We also could not initially split stele tissue into individual cell types, likely because the difficulty of digesting the cell walls of the tightly packed vascular bundle resulted in fewer cells than expected (Brady et al., 2007; Cartwright et al., 2009). However, analyzing stele cells separately yielded six subclusters, which correspond to known vasculature cell types. Our approach to annotate these subclusters exemplifies the ad hoc nature of current single cell genomics studies, which require all available sources of information to be exploited to interpret the genomic data. Neither Spearman rank correlations with sorted bulk RNA-Seq data nor microarray expression data yielded obvious cluster identities. However, mean expression values of genes known to be expressed in vasculature cell types allowed us to assign the stele subclusters.
We identified hundreds of novel genes with cell-type–specific and tissue-type–specific expression, which may allow the generation of new marker lines for detailed genetic analyses.

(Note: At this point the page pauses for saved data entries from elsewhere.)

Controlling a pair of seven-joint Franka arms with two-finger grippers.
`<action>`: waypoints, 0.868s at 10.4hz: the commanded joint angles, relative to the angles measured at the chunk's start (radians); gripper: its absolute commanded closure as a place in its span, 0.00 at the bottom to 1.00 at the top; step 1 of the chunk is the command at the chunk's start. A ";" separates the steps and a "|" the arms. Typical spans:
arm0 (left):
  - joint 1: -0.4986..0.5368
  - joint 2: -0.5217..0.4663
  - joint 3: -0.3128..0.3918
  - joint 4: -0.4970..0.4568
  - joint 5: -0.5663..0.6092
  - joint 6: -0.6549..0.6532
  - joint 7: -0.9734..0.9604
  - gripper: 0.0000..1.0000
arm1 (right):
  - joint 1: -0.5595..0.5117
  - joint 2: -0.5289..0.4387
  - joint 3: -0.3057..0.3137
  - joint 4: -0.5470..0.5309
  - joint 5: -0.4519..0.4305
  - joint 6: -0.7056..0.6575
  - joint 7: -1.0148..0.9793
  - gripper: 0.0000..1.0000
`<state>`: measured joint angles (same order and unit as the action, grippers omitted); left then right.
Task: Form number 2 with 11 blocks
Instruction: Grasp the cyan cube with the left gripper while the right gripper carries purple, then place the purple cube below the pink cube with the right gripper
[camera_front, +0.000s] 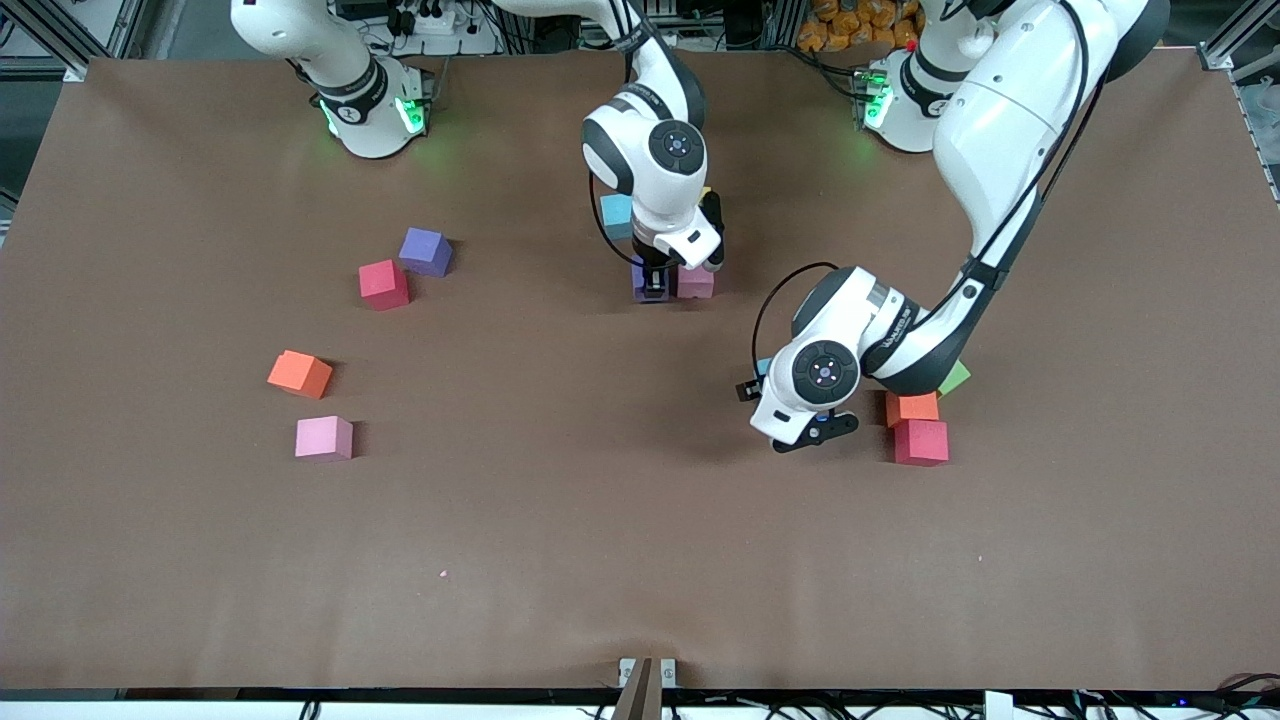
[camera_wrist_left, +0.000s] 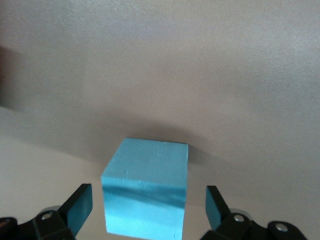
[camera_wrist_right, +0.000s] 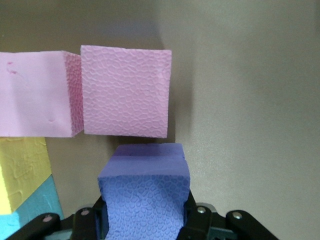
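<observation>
The right gripper pinches a purple cube by two side faces, low beside a pink cube mid-tabletop. The left gripper, spread wide, straddles a light blue cube. The foam looks light and soft, so flat side faces suit a gentle squeeze.

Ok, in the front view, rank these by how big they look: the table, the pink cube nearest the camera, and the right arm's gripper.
1. The table, by far the largest.
2. The right gripper, shut on a purple cube, and the pink cube look about alike; the gripper is raised nearer the camera and partly hidden, so I won't rank them.
</observation>
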<state>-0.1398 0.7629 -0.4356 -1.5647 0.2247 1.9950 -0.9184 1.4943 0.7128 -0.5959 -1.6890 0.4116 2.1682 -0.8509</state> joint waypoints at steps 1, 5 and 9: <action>-0.003 0.016 -0.002 0.012 0.028 0.010 0.009 0.00 | 0.003 0.023 0.008 0.028 -0.016 -0.004 0.038 0.63; -0.003 0.027 -0.002 0.011 0.028 0.011 0.007 0.05 | -0.002 0.042 0.021 0.052 -0.014 -0.004 0.064 0.63; 0.003 0.030 -0.002 0.014 0.024 0.010 0.007 0.25 | 0.000 0.059 0.021 0.060 -0.008 -0.002 0.076 0.63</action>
<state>-0.1380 0.7842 -0.4344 -1.5646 0.2248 2.0035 -0.9183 1.4944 0.7495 -0.5756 -1.6579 0.4116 2.1694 -0.7962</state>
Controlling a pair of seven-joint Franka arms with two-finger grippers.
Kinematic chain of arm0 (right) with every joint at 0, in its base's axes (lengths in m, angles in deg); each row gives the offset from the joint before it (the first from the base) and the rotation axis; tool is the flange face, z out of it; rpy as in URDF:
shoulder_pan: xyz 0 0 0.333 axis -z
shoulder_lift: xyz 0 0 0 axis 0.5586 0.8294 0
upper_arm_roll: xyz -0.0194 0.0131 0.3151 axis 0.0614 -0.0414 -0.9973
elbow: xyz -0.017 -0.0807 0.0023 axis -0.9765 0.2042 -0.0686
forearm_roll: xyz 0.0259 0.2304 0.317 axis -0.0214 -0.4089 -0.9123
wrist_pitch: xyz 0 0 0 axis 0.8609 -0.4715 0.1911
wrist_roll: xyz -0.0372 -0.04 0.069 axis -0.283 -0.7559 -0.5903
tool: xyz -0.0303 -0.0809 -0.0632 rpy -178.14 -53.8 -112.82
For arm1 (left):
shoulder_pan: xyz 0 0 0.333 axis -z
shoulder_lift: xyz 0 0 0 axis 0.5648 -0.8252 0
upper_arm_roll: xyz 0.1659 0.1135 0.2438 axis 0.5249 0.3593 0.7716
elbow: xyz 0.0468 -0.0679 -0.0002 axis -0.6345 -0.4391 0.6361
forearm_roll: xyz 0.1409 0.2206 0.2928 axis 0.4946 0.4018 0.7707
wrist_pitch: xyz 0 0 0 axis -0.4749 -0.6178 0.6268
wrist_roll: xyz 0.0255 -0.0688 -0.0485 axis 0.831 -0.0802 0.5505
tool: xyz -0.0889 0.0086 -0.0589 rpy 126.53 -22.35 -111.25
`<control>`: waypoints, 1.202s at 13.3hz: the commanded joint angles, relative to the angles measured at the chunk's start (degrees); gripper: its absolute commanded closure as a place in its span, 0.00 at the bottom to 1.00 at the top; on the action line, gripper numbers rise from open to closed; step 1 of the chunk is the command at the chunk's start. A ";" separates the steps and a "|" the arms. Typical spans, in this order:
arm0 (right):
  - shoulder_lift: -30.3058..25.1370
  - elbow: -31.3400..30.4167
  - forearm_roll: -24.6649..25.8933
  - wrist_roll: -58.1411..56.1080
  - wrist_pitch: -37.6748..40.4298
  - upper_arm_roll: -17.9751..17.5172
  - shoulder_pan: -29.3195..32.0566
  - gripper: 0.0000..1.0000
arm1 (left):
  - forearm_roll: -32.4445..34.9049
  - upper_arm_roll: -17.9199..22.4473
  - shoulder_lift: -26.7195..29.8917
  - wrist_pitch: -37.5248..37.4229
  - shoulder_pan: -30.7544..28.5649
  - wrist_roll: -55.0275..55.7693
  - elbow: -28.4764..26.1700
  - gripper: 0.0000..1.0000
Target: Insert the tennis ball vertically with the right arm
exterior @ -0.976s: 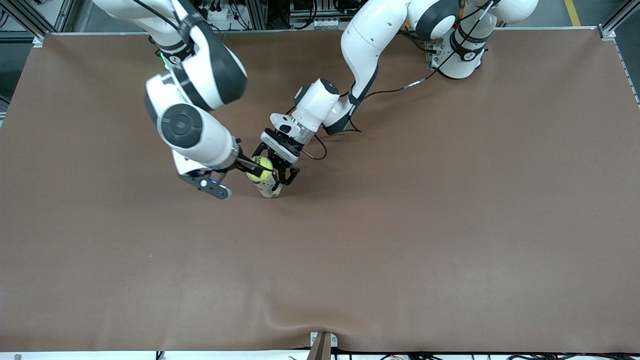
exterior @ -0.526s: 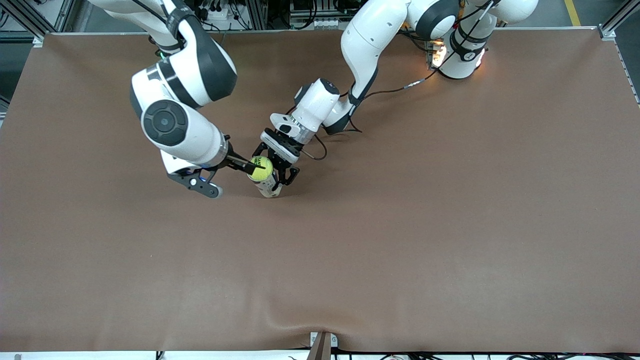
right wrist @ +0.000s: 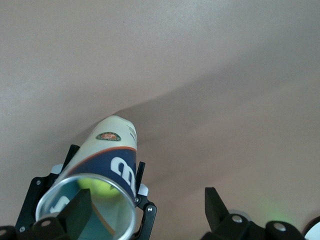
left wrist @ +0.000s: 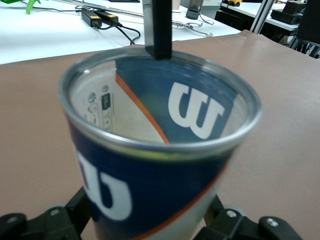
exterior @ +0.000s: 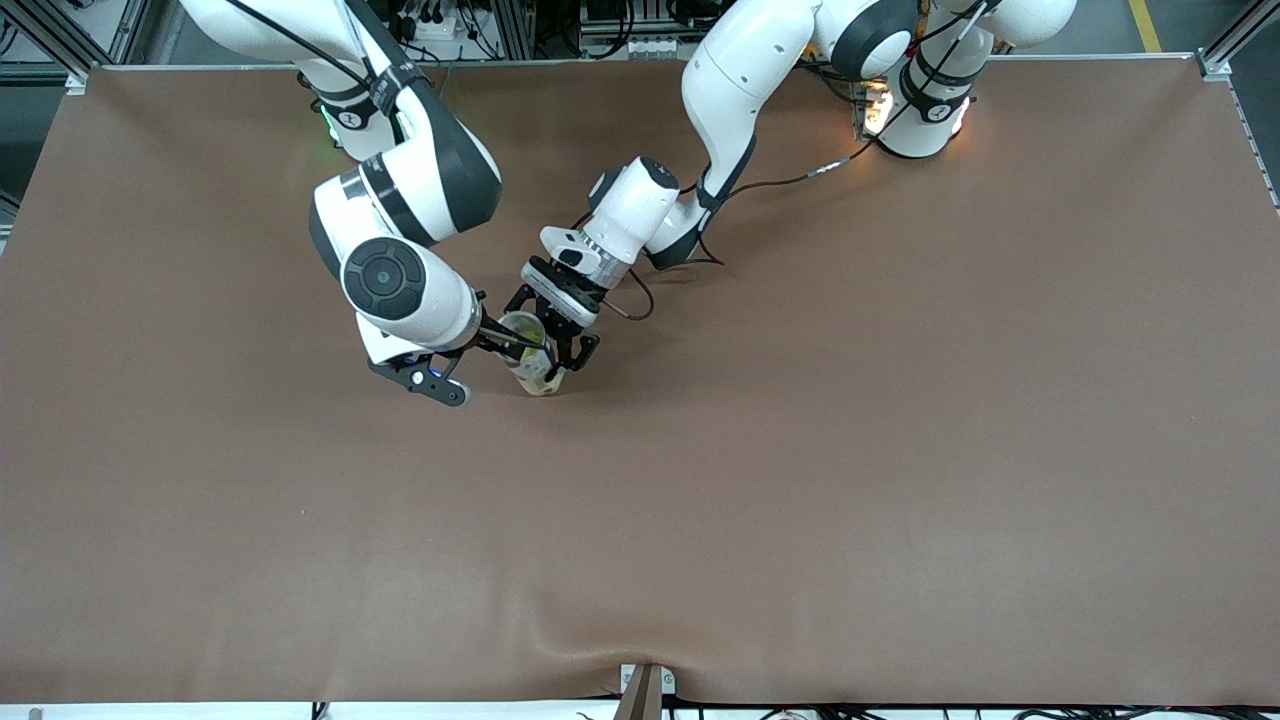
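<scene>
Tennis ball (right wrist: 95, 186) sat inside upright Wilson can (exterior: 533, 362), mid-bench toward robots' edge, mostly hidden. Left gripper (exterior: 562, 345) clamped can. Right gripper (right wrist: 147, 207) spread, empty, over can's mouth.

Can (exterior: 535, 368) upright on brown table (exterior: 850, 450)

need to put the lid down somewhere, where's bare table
Bare brown table runs from the tennis ball can to the front camera's edge and the left arm's end. Crowded only around the can: left gripper clamps it, right gripper open above.
</scene>
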 commanded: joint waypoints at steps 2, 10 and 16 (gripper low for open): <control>-2.92 2.76 0.40 -2.50 5.44 -0.15 1.48 0.00 | -1.15 0.64 -0.58 0.10 0.61 0.28 0.91 0.06; -7.40 20.69 0.66 -16.81 31.01 0.20 10.97 0.00 | -0.98 0.64 0.30 0.01 0.43 0.28 0.91 0.00; -12.59 24.48 1.80 -41.14 36.58 0.20 24.76 0.00 | -1.24 0.64 2.40 0.01 0.43 -0.16 0.82 0.00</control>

These genes, together with cluster-specific enriched transcription factor motifs and their corresponding transcription factors, are candidates for driving differentiation and cell-type identity. Similarly, the developmental trajectories we identified highlight the potential of single cell transcriptomics to advance a high-resolution view of plant development. These trajectories can be detected without the use of spatial information because plants have a continuous body plan with new cells continuously arising while older cells persist. Additionally, while this study allowed us to infer transcription factor motifs and candidate transcription factors, future analyses with greater numbers of cells than assayed here may include combinatorial expression of multiple transcription factor family members.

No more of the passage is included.